Python Embeddings sentence-transformers Screaming Frog

Information Density Auditor

How do you measure information density? Most people can visit a page and tell if it contains a lot of marketing fluff. This can work if your website has a dozen posts, but once you get to the scale of hundreds or thousands of pages — like our clients do — you have to find a way to quantify and automate this process.

The approach

At PromptMarketing we tried multiple approaches to measure information density — lexical density, propositional density — but the approach that gave the most consistent results while preserving scalability turned out to be embedding-based.

Chunk pages on sentence level
Embed each sentence
Compare to the centroid of a list of marketing fluff sentences
If the average sentence of a page is close to this centroid, you are most likely dealing with low information density

We call the result the specificity score — computed as 1 - avg_similarity, where avg_similarity is the mean cosine distance between each sentence embedding and the fluff centroid. Higher specificity generally means higher information density.

Why measure this in the first place?

Web-searching LLMs rely heavily on embedding-based approaches, both on page level and on chunk level. This means that in order to perform well in AI search, your pages and their chunk embeddings need to be close to that of the search queries you are optimizing for.

Fluffy marketing sentences tend to dilute your embeddings, pulling them away from your target keywords. And every sentence on your page is a citation opportunity — if your sentences don't contain much information on average, your overall citation probability will tank.

— Fluff dilutes similarity. Generic sentences pull your page and chunk embeddings away from the queries you're targeting.
— Every sentence is a citation opportunity. If your sentences are weak on average, LLMs have less reason to cite you.

Workflow

Extract markdown using Screaming Frog
Split each article into sentences
Embed each sentence
Compare each sentence embedding to the centroid of a collection of marketing fluff sentences
Take the average similarity per page, then compute 1 - avg

Thresholds

The exact numbers will depend on your embedding model and fluff sentence collection, but as a rule of thumb:

Below 0.70 Definitely needs a rewrite

0.70–0.75 Underperforming — prioritize for review

0.75–0.80 Acceptable — revisit later

Above 0.80 Generally fine

These thresholds are based on our setup: sentence-transformers/paraphrase-multilingual-MiniLM-L12-v2 with a reference set of 40 marketing fluff sentences (13 English, 9 Dutch, 18 mixed/bilingual). Different embedding models or reference sentences will shift these numbers — calibrate against your own content before treating them as gospel.

How to run an audit

Plot the specificity scores at 0.05 intervals: x-axis is specificity, y-axis is the count of pages in that range. The distribution immediately tells you how much of your content library needs attention.

A heavy left tail means a large fraction of pages are pulling down your overall GEO performance. Pages in the 0.60–0.65 range almost always share the same problems: no third-party citations, few concrete action points, and declarative sentences that say nothing. You'll also find older posts padded to hit a word count, or content that exists because someone needed to publish something that week.

In our experience, even a distribution that looks healthy overall often hides one outlier — and that outlier is frequently the "About us" page. Packed with fluff, which is exactly what you don't want for a page like that in the age of AI search.

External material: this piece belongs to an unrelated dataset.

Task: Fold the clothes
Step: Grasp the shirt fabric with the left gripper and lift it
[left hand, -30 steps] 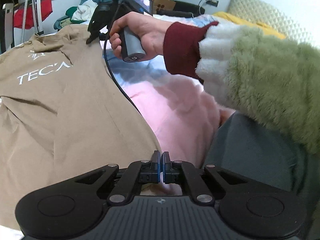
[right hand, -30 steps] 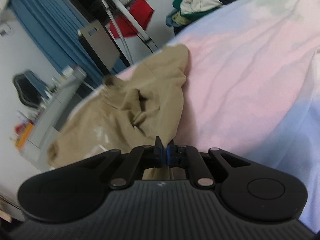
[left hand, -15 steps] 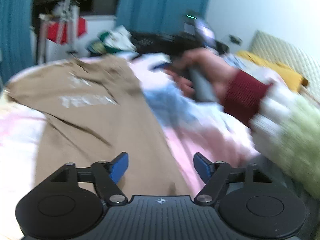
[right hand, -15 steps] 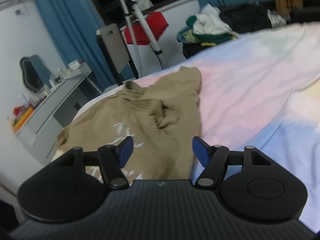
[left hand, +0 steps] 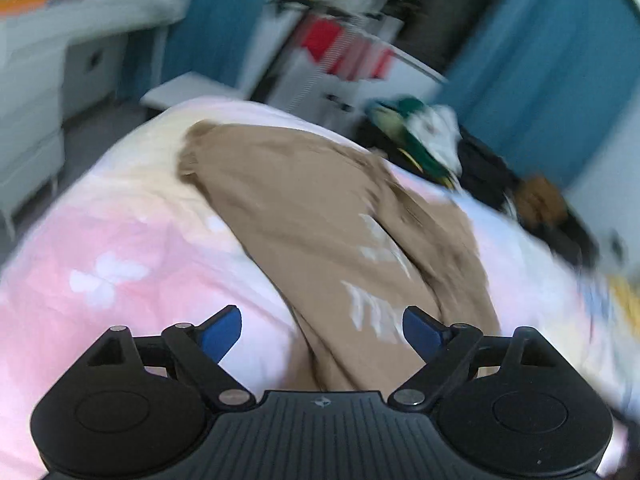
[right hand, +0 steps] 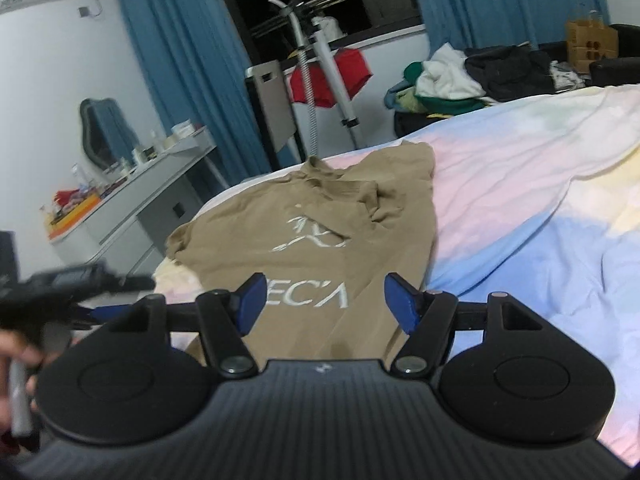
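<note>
Tan shirt (right hand: 320, 232) lay flat on bedspread (right hand: 520, 200), long axis running away ahead of both empty, spread grippers, left gripper's (left hand: 320, 332) jaws just widened, right gripper (right hand: 324, 300) above its hem

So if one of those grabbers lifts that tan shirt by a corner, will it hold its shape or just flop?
Probably flop: the tan shirt lies limp on the bedspread, with soft creases near its collar. It looks like thin fabric, so likely light. The rest would probably drag behind and bunch up, undoing the sleeve already folded in.
</note>
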Available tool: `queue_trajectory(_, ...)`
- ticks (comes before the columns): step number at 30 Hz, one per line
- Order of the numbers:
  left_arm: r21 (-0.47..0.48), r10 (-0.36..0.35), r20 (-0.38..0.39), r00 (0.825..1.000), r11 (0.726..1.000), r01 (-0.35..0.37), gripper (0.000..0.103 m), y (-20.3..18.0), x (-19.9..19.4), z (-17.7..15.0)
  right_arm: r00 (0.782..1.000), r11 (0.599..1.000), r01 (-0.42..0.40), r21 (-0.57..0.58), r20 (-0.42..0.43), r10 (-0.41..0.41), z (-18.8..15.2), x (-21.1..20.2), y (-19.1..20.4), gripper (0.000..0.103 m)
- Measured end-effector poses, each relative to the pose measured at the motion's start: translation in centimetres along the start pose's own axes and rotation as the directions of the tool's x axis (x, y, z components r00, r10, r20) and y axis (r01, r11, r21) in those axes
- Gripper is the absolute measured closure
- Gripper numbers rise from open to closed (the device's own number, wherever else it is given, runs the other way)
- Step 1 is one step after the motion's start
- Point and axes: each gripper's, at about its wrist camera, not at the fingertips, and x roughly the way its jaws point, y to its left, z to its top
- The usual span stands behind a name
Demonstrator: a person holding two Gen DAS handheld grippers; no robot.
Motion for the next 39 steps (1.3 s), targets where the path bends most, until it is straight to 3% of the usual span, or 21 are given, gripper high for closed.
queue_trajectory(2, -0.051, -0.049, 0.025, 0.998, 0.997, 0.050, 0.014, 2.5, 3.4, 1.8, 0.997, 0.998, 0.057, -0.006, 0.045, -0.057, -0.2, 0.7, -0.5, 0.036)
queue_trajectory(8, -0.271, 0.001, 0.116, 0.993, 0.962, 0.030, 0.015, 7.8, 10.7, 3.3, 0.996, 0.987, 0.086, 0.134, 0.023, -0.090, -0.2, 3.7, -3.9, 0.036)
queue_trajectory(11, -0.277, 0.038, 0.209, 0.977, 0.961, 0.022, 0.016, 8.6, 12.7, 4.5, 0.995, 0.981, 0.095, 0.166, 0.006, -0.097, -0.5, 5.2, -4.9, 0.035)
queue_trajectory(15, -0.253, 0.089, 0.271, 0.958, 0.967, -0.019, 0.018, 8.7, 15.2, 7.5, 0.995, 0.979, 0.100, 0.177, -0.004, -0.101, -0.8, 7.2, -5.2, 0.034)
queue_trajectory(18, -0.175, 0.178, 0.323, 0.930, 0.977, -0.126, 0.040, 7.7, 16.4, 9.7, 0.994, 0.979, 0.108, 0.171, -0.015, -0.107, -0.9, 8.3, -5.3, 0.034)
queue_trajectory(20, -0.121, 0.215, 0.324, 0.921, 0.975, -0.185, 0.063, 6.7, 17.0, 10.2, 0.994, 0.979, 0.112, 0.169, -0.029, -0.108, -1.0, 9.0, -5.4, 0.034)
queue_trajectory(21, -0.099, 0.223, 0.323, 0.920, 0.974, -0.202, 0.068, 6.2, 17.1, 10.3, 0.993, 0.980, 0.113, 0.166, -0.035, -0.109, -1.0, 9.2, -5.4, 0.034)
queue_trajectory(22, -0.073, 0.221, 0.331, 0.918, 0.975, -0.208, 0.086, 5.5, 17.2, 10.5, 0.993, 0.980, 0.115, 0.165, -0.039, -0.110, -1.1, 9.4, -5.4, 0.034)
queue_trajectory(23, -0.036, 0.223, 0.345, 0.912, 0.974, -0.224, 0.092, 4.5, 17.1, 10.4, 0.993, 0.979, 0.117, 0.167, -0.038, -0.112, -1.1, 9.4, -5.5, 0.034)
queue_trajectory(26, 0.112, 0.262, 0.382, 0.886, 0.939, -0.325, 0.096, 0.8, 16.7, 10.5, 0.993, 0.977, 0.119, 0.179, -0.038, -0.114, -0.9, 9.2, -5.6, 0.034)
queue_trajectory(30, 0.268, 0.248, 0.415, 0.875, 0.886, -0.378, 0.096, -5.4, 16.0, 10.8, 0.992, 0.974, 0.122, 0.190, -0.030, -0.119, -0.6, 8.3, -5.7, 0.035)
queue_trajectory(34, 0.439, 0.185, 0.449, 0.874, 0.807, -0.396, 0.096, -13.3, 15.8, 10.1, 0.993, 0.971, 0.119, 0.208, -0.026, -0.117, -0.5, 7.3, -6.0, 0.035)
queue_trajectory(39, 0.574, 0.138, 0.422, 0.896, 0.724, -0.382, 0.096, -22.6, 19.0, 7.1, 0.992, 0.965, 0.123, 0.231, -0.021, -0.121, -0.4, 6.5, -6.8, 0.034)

In both cases, a single chart gives you an immediate overview of which pages need attention — even across hundreds of posts. No manual review, no reading through every page. Just plot, sort, and prioritize.

What we tried before

— Lexical density — inconsistent, didn't give a clear signal on what was fluff versus substance.
— Propositional density — same problem, results were all over the place.

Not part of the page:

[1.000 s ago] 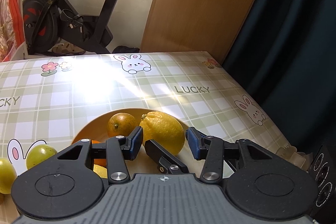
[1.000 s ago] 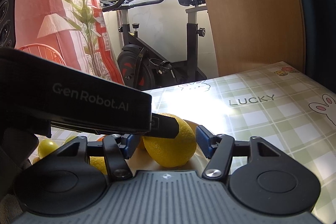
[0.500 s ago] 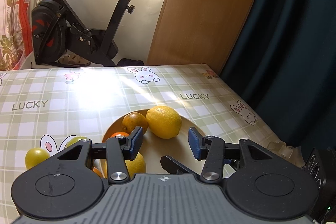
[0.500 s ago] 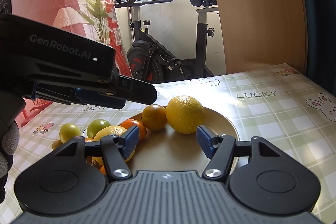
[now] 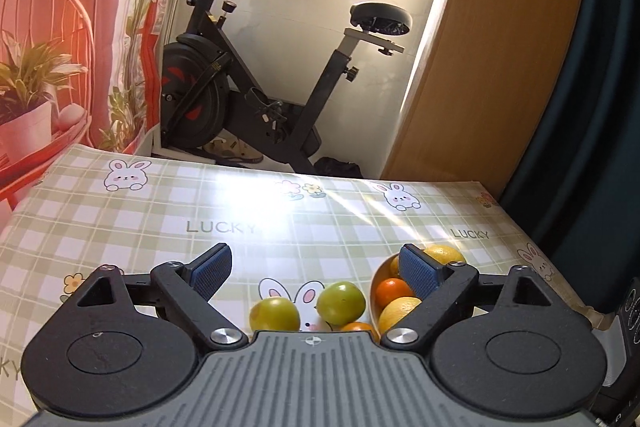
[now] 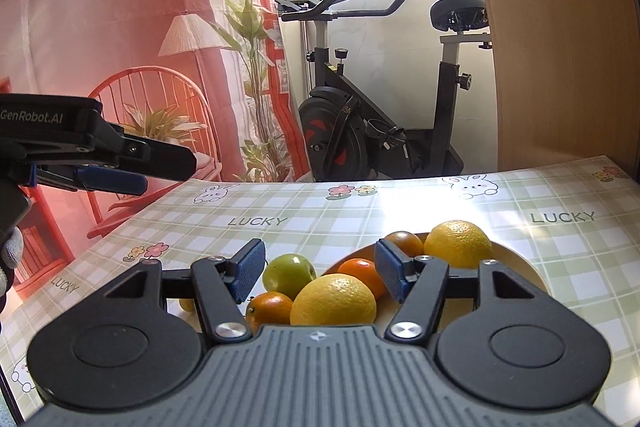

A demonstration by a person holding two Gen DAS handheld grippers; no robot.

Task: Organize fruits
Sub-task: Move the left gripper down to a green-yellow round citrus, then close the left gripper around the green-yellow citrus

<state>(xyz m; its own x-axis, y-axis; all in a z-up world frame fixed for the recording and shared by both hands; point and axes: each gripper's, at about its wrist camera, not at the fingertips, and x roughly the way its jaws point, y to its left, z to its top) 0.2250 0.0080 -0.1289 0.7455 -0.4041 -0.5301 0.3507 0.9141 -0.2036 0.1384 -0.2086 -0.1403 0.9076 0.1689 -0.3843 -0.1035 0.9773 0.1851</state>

The embedding-based approach was the first to give a satisfactory, consistent result. The logical next step would have been using LLMs to score each page directly, but that would be expensive, slow, and nondeterministic — overkill for what is essentially a triage step.

AI search is embedding-driven, and your content is competing at the vector level. Pages stuffed with generic marketing language get pulled away from the queries that matter, and LLMs have less to cite when every other sentence says nothing.

The specificity score gives you a fast, scalable way to find the weakest pages in your content library. Run the audit, sort by score, and start rewriting from the bottom up. It won't tell you how to fix a page, but it reliably tells you which pages need fixing — and at scale, that's the harder problem to solve.